## ASSIGNED TASK
Set down each line of the listing below exactly as it is written.

## LISTED ENTRIES

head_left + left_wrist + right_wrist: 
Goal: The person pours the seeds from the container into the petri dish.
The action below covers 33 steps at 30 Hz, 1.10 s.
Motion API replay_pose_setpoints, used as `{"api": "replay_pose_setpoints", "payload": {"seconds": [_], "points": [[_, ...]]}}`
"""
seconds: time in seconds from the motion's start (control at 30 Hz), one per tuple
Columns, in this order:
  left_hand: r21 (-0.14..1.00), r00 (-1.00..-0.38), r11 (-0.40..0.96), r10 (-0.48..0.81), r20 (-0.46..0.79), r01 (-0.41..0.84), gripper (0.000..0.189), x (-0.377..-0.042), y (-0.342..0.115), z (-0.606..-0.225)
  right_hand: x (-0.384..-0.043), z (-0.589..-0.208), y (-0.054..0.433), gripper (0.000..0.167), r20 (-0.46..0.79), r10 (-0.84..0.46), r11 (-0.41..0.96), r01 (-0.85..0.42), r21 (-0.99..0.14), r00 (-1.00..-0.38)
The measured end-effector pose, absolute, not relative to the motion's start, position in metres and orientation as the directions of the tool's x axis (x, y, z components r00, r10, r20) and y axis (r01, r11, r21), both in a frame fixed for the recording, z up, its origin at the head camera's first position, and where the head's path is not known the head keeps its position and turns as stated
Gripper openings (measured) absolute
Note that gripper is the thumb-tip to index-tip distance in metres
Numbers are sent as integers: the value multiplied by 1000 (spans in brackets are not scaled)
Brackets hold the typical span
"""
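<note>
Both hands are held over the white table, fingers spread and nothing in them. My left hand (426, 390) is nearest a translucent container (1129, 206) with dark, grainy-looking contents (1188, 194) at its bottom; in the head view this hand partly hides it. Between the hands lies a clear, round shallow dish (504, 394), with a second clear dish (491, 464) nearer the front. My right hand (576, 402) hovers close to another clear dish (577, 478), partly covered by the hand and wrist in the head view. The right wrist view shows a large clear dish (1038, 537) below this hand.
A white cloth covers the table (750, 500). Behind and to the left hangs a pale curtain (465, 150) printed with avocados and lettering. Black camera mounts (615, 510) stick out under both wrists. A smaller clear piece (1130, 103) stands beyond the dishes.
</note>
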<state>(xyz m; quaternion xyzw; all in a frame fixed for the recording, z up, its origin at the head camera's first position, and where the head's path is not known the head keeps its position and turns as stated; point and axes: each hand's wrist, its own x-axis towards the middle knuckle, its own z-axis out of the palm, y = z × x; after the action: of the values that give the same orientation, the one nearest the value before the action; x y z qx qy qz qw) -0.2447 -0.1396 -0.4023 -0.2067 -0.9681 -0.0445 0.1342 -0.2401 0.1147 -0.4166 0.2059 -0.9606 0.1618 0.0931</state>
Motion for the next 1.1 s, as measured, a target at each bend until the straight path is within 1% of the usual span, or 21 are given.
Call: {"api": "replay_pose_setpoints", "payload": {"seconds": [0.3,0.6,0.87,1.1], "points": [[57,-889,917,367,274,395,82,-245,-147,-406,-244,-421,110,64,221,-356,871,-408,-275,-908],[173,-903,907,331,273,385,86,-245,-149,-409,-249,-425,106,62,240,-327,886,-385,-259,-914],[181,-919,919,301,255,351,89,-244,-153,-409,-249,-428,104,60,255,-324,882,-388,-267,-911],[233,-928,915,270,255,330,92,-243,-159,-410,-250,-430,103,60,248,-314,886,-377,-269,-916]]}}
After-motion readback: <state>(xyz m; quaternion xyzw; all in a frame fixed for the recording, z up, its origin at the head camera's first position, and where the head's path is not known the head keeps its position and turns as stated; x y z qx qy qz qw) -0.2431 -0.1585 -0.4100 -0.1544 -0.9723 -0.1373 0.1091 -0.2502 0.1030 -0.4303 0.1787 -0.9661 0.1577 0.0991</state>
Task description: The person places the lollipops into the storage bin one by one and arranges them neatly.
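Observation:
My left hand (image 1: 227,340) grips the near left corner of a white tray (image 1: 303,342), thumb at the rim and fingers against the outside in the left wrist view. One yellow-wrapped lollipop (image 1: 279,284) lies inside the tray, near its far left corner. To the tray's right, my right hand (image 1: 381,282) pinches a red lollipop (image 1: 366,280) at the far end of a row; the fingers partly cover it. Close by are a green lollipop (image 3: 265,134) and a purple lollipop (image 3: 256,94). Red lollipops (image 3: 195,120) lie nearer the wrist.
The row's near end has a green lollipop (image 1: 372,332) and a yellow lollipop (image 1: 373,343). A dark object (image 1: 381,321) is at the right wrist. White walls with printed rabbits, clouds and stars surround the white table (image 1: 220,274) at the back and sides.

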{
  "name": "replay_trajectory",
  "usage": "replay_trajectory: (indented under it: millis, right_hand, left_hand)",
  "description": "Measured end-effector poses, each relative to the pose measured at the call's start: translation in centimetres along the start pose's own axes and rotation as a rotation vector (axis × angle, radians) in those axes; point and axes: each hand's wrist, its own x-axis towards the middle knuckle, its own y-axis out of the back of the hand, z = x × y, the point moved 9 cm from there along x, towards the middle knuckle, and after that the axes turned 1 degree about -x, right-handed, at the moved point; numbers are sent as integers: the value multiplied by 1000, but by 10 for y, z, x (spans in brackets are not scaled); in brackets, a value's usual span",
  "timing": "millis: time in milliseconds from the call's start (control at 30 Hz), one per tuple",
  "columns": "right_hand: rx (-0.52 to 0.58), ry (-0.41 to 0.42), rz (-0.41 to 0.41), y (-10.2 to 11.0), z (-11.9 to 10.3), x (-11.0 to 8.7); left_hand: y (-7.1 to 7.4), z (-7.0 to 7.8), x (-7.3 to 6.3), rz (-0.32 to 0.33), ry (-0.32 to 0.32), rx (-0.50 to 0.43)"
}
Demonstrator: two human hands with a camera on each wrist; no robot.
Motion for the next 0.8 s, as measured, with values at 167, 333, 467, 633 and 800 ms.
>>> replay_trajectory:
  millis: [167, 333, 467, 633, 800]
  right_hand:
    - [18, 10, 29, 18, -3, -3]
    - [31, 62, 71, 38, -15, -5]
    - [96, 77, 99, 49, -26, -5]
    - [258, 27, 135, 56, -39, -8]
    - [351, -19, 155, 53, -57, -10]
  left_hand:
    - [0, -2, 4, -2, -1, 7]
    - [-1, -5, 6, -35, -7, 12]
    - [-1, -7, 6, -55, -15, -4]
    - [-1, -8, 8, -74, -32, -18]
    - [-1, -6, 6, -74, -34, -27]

## REPLY
head_left + left_wrist + right_wrist: 
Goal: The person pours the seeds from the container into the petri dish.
The action below covers 33 steps at 30 Hz, 1.10 s.
Motion API replay_pose_setpoints, used as `{"api": "replay_pose_setpoints", "payload": {"seconds": [_], "points": [[_, ...]]}}`
"""
seconds: time in seconds from the motion's start (control at 30 Hz), one per tuple
Columns, in this order:
  left_hand: r21 (-0.14..1.00), r00 (-1.00..-0.38), r11 (-0.40..0.96), r10 (-0.48..0.81), r20 (-0.46..0.79), r01 (-0.41..0.84), gripper (0.000..0.189), x (-0.377..-0.042), y (-0.342..0.115), z (-0.606..-0.225)
  right_hand: x (-0.384..-0.043), z (-0.589..-0.208), y (-0.054..0.433), gripper (0.000..0.167), r20 (-0.46..0.79), r10 (-0.84..0.46), r11 (-0.41..0.96), r01 (-0.85..0.42), r21 (-0.99..0.14), r00 (-1.00..-0.38)
The measured end-effector pose, absolute, not relative to the motion's start, position in metres and orientation as the directions of the tool's x axis (x, y, z components r00, r10, r20) and y axis (r01, r11, r21), both in a frame fixed for the recording, z up, its origin at the head camera's first position, and where the head's path is not known the head keeps its position and turns as stated
Gripper openings (measured) absolute
Note that gripper is the thumb-tip to index-tip distance in metres
Numbers are sent as integers: the value multiplied by 1000 (spans in brackets are not scaled)
Brackets hold the typical span
"""
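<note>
Both hands are held over the white table, fingers spread and nothing in them. My left hand (426, 390) is nearest a translucent container (1129, 206) with dark, grainy-looking contents (1188, 194) at its bottom; in the head view this hand partly hides it. Between the hands lies a clear, round shallow dish (504, 394), with a second clear dish (491, 464) nearer the front. My right hand (576, 402) hovers close to another clear dish (577, 478), partly covered by the hand and wrist in the head view. The right wrist view shows a large clear dish (1038, 537) below this hand.
A white cloth covers the table (750, 500). Behind and to the left hangs a pale curtain (465, 150) printed with avocados and lettering. Black camera mounts (615, 510) stick out under both wrists. A smaller clear piece (1130, 103) stands beyond the dishes.
</note>
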<state>(xyz m; quaternion xyzw; all in a frame fixed for the recording, z up, its origin at the head camera's first position, and where the head's path is not known the head keeps its position and turns as stated; point and axes: each hand's wrist, its own x-axis towards the middle knuckle, its own z-axis out of the palm, y = z × x; after the action: of the values that give the same orientation, the one nearest the value before the action; x y z qx qy qz qw) -0.2447 -0.1396 -0.4023 -0.2067 -0.9681 -0.0445 0.1342 -0.2401 0.1147 -0.4166 0.2059 -0.9606 0.1618 0.0931</state>
Motion for the next 1.1 s, as measured, a target at each bend until the straight path is within 1% of the usual span, or 21 are given.
Call: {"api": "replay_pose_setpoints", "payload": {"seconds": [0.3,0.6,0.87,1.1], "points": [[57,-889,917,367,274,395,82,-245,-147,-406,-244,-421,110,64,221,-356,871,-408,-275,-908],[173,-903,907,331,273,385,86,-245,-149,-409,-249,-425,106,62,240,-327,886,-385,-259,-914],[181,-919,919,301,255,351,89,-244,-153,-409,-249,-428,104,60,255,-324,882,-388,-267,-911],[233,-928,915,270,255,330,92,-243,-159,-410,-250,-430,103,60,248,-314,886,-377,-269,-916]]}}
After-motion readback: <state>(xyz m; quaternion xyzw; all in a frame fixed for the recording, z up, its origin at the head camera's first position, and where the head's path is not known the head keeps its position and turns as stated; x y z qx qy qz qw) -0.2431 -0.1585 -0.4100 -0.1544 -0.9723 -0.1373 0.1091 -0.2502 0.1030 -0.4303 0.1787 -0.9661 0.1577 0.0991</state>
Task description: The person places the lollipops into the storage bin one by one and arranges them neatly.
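Observation:
My left hand (image 1: 227,340) grips the near left corner of a white tray (image 1: 303,342), thumb at the rim and fingers against the outside in the left wrist view. One yellow-wrapped lollipop (image 1: 279,284) lies inside the tray, near its far left corner. To the tray's right, my right hand (image 1: 381,282) pinches a red lollipop (image 1: 366,280) at the far end of a row; the fingers partly cover it. Close by are a green lollipop (image 3: 265,134) and a purple lollipop (image 3: 256,94). Red lollipops (image 3: 195,120) lie nearer the wrist.
The row's near end has a green lollipop (image 1: 372,332) and a yellow lollipop (image 1: 373,343). A dark object (image 1: 381,321) is at the right wrist. White walls with printed rabbits, clouds and stars surround the white table (image 1: 220,274) at the back and sides.
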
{
  "name": "replay_trajectory",
  "usage": "replay_trajectory: (indented under it: millis, right_hand, left_hand)",
  "description": "Measured end-effector poses, each relative to the pose measured at the call's start: translation in centimetres along the start pose's own axes and rotation as a rotation vector (axis × angle, radians) in those axes; point and axes: each hand's wrist, its own x-axis towards the middle knuckle, its own y-axis out of the back of the hand, z = x × y, the point moved 9 cm from there along x, towards the middle knuckle, and after that the axes turned 1 degree about -x, right-handed, at the moved point; numbers are sent as integers: the value multiplied by 1000, but by 10 for y, z, x (spans in brackets are not scaled); in brackets, a value's usual span",
  "timing": "millis: time in milliseconds from the call's start (control at 30 Hz), one per tuple",
  "columns": "right_hand: rx (-0.52 to 0.58), ry (-0.41 to 0.42), rz (-0.41 to 0.41), y (-10.2 to 11.0), z (-11.9 to 10.3), x (-11.0 to 8.7); left_hand: y (-7.1 to 7.4), z (-7.0 to 7.8), x (-7.3 to 6.3), rz (-0.32 to 0.33), ry (-0.32 to 0.32), rx (-0.50 to 0.43)"
}
Demonstrator: two human hands with a camera on each wrist; no robot.
Motion for the next 0.8 s, as measured, with values at 167, 333, 467, 633 and 800 ms.
>>> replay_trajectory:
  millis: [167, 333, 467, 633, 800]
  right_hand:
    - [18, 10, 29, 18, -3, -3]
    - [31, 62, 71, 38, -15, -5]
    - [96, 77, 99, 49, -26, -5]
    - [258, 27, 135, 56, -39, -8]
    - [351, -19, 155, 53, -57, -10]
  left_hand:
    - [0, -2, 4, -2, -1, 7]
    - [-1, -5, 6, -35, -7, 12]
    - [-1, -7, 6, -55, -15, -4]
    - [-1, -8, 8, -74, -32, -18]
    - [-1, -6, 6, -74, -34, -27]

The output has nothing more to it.